# Gas fireplace comparison



## edestino (Mar 8, 2015)

We are looking to purchase a gas fireplace to heat a room 15x19, vaulted ceilings. We are doing a complete tear out of a heatilator and brick surround. We have it narrowed down to Mendota FV41, Majestic Onyx and Marquis Bentley. We've chosen these based on looks alone and we are looking for someone to give us an idea on the quality of each. The Mendota has the best look but comes at a much higher price tag.


----------



## edestino (Mar 8, 2015)

edestino said:


> We are looking to purchase a gas fireplace to heat a room 15x19, vaulted ceilings. We are doing a complete tear out of a heatilator and brick surround. We have it narrowed down to Mendota FV41, Majestic Onyx and Marquis Bentley. We've chosen these based on looks alone and we are looking for someone to give us an idea on the quality of each. The Mendota has the best look but comes at a much higher price tag.

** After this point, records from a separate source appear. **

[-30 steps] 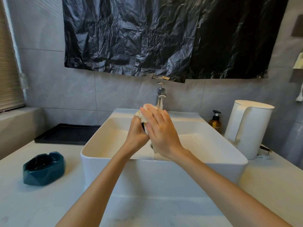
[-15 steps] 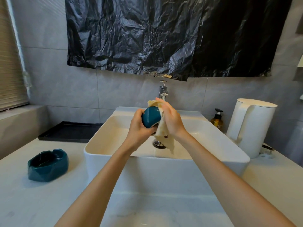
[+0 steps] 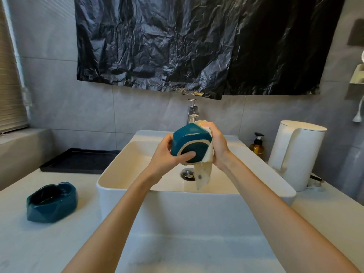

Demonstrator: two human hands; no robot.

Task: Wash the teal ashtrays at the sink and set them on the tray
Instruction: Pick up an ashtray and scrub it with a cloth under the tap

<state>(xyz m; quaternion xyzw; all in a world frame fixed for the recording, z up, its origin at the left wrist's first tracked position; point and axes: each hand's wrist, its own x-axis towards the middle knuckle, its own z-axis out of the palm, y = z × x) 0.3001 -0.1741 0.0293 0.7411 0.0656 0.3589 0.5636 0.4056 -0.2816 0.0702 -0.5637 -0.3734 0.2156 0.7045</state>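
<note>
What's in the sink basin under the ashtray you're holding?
Only the metal drain shows in the sink, partly behind the hanging cloth. The ashtray, left hand and right hand hide some of the basin floor.

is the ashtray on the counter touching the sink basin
Apart. The head view shows a strip of bare counter between the ashtray on the counter and the left wall of the sink basin.
</note>
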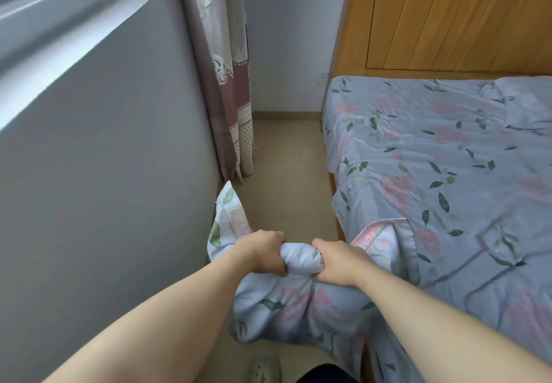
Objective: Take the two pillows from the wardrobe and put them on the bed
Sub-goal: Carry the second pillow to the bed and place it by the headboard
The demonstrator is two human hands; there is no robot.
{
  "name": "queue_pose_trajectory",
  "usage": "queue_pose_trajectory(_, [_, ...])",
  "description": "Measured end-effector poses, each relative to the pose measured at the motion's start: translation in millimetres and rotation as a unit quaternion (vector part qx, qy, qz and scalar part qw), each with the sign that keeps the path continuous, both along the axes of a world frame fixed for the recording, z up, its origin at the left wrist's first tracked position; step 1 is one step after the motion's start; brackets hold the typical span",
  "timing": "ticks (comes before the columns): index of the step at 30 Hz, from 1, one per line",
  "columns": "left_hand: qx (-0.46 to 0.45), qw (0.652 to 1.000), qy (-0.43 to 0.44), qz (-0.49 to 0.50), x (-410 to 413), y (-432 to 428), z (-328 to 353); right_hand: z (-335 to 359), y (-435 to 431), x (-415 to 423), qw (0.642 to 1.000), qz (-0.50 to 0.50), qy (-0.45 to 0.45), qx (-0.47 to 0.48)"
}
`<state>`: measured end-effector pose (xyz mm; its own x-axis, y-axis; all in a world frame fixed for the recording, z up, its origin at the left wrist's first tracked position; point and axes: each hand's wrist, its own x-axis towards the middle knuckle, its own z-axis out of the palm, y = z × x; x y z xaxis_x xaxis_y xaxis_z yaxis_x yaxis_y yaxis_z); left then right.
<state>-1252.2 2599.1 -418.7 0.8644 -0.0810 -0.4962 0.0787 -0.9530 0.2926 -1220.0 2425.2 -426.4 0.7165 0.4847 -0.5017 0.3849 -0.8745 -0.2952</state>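
pillow (301,258) | bunched between grips | left grip (263,252) and right grip (337,263) both clenched on it | beside bed (448,143)

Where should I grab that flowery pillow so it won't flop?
Grab the pillow by the bunched fabric at its top, from above, as the left hand and right hand do. It's soft and hangs down, so a gathered fistful probably holds best.

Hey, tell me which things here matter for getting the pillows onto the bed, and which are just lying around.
Part of the job:
floral pillow (one or two, cannot tell), bunched and gripped by the left hand and right hand
bed

Just around:
curtain
window
wall socket
shoe
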Motion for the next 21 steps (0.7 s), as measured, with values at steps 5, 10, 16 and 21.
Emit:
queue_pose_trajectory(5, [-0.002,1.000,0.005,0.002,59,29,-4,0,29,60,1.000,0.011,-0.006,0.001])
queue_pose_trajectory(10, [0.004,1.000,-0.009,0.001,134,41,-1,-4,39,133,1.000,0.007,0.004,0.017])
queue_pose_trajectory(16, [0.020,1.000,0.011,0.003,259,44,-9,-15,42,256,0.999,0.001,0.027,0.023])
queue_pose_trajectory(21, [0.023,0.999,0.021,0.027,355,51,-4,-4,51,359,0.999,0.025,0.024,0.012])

I should also note that we are not opposed to other brand suggestions, if anyone has a recommendation.


----------



## Ironhorse74 (Mar 8, 2015)

edestino said:


> We are looking to purchase a gas fireplace to heat a room 15x19, vaulted ceilings. We are doing a complete tear out of a heatilator and brick surround. We have it narrowed down to Mendota FV41, Majestic Onyx and Marquis Bentley. We've chosen these based on looks alone and we are looking for someone to give us an idea on the quality of each. The Mendota has the best look but comes at a much higher price tag.




Mendota has much higher quality. Heavier construction and much better flames. Majestic was just purchased by another company and is in transition.


----------